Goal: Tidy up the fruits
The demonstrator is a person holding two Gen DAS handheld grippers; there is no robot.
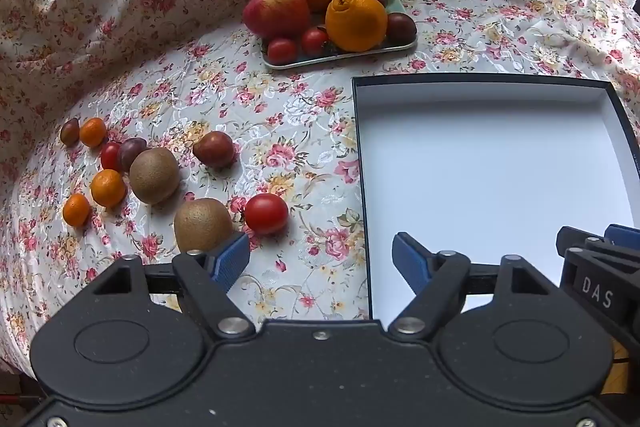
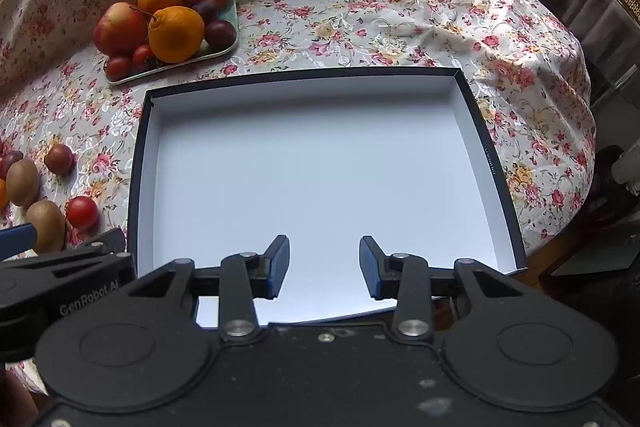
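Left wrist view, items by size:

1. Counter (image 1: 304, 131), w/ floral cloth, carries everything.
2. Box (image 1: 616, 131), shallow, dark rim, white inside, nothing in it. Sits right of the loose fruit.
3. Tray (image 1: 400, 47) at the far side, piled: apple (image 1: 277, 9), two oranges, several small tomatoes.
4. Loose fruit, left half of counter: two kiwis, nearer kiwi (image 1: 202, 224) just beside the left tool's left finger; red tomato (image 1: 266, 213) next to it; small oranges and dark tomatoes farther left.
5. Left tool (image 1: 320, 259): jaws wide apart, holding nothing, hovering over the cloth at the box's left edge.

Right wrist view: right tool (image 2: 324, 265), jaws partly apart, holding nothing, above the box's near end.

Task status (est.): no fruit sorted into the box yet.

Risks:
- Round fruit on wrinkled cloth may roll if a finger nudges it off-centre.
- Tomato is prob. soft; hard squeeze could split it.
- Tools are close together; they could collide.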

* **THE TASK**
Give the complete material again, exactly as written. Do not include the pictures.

* **OUTPUT OF THE TASK**
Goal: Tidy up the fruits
The demonstrator is a person holding two Gen DAS handheld grippers; there is no robot.
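Left wrist view, items by size:

1. Counter (image 1: 304, 131), w/ floral cloth, carries everything.
2. Box (image 1: 616, 131), shallow, dark rim, white inside, nothing in it. Sits right of the loose fruit.
3. Tray (image 1: 400, 47) at the far side, piled: apple (image 1: 277, 9), two oranges, several small tomatoes.
4. Loose fruit, left half of counter: two kiwis, nearer kiwi (image 1: 202, 224) just beside the left tool's left finger; red tomato (image 1: 266, 213) next to it; small oranges and dark tomatoes farther left.
5. Left tool (image 1: 320, 259): jaws wide apart, holding nothing, hovering over the cloth at the box's left edge.

Right wrist view: right tool (image 2: 324, 265), jaws partly apart, holding nothing, above the box's near end.

Task status (est.): no fruit sorted into the box yet.

Risks:
- Round fruit on wrinkled cloth may roll if a finger nudges it off-centre.
- Tomato is prob. soft; hard squeeze could split it.
- Tools are close together; they could collide.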

Nothing remains to be added to the answer.